* _EXERCISE GOAL_:
Repeat the span of the entries below that starts at the line with "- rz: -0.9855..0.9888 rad" and ends at the line with "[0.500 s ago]", nothing more. Skip the pictures.

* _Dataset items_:
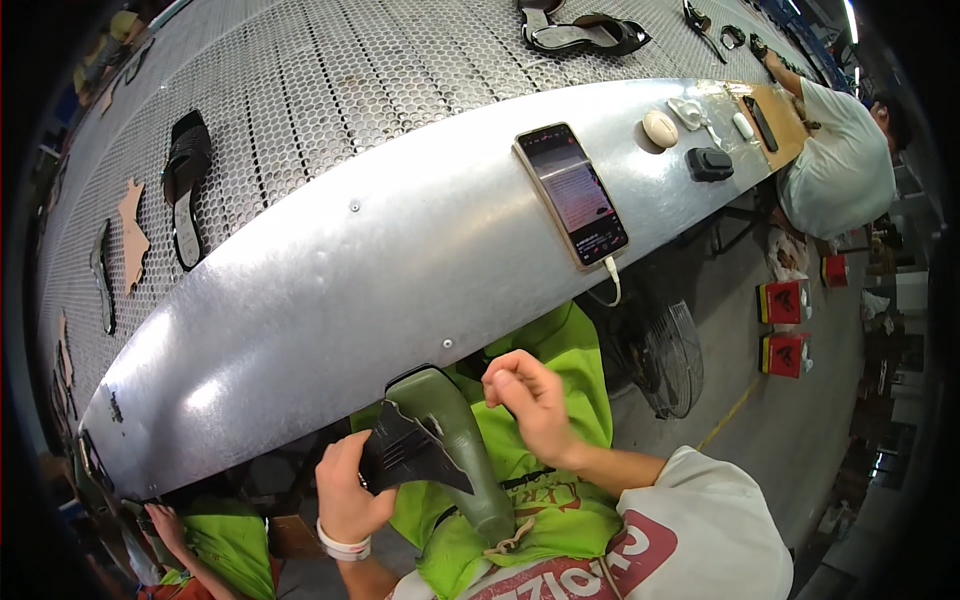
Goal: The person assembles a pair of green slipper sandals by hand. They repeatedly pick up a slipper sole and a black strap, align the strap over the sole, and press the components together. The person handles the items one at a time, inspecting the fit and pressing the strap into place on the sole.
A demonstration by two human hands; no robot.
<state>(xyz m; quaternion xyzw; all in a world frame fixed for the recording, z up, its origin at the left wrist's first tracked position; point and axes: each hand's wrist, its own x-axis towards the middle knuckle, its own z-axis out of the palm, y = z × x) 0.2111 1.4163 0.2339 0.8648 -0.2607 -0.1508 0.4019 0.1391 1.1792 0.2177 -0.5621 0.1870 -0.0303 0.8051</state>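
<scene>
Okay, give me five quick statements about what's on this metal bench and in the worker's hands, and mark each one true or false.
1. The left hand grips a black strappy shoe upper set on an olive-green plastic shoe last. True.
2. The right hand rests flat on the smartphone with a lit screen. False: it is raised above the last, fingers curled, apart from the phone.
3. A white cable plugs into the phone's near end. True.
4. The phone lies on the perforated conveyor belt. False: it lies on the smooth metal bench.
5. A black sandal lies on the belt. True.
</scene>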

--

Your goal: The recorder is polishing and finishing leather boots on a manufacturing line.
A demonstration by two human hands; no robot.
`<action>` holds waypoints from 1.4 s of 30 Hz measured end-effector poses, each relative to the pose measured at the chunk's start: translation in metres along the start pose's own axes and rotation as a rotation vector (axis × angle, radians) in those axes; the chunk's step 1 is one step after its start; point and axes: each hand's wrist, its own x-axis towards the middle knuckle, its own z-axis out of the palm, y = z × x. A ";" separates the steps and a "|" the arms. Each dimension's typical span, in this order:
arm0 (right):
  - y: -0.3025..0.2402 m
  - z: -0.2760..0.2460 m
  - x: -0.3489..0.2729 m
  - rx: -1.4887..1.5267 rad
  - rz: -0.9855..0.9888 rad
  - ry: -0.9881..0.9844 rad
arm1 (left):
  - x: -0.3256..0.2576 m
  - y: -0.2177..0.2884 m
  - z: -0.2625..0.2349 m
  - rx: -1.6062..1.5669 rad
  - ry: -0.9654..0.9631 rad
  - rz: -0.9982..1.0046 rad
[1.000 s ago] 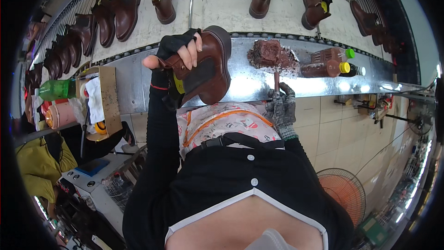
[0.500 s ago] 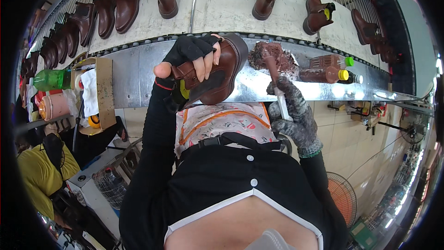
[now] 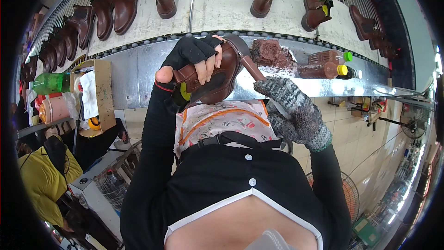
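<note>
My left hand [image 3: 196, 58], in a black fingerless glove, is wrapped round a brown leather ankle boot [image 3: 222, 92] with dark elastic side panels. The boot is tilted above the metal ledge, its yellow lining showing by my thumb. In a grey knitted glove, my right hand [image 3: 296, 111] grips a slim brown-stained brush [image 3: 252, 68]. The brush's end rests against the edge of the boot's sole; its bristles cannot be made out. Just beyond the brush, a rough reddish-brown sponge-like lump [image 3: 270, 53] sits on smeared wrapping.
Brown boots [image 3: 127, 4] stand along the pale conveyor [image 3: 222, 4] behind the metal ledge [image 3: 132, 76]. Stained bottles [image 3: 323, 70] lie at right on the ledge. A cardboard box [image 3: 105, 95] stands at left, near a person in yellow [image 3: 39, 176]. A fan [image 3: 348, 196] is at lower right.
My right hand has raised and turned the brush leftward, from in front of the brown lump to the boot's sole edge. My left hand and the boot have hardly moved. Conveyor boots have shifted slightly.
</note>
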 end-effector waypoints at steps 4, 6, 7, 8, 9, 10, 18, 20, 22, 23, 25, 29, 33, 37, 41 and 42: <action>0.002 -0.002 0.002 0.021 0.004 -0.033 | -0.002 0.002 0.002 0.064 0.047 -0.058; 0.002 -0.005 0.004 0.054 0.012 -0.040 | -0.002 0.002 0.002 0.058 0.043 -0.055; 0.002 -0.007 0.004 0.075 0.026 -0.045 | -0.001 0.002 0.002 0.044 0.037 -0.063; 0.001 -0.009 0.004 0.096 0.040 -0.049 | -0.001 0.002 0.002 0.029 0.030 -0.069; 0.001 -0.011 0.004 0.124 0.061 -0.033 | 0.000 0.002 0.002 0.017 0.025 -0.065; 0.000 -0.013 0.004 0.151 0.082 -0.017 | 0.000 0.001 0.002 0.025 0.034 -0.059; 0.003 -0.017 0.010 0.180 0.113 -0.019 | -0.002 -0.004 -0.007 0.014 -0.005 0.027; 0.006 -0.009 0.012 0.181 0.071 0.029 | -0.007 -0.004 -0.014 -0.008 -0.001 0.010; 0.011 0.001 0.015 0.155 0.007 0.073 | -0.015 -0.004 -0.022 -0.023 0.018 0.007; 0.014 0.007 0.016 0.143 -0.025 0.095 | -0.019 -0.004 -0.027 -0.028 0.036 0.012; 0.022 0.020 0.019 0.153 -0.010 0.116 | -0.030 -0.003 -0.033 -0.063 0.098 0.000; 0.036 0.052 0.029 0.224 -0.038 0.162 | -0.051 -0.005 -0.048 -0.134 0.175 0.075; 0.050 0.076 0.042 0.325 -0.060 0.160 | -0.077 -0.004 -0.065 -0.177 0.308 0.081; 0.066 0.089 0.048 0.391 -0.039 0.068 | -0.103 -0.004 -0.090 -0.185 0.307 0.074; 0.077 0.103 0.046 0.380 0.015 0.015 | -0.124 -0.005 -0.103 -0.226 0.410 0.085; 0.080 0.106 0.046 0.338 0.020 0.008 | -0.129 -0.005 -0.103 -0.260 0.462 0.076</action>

* _EXERCISE RESULT_:
  - rz: -0.9855..0.9888 rad
  - ry: -0.9881..0.9844 rad
arm1 (left):
  - x: -0.3256..0.2576 m
  - y: -0.2177..0.2884 m
  - z: -0.2625..0.2349 m
  - rx: -1.6062..1.5669 rad
  - ry: -0.9654..0.9631 rad
  - rz: -0.9982..1.0046 rad
[1.000 s ago] 
[0.500 s ago] 

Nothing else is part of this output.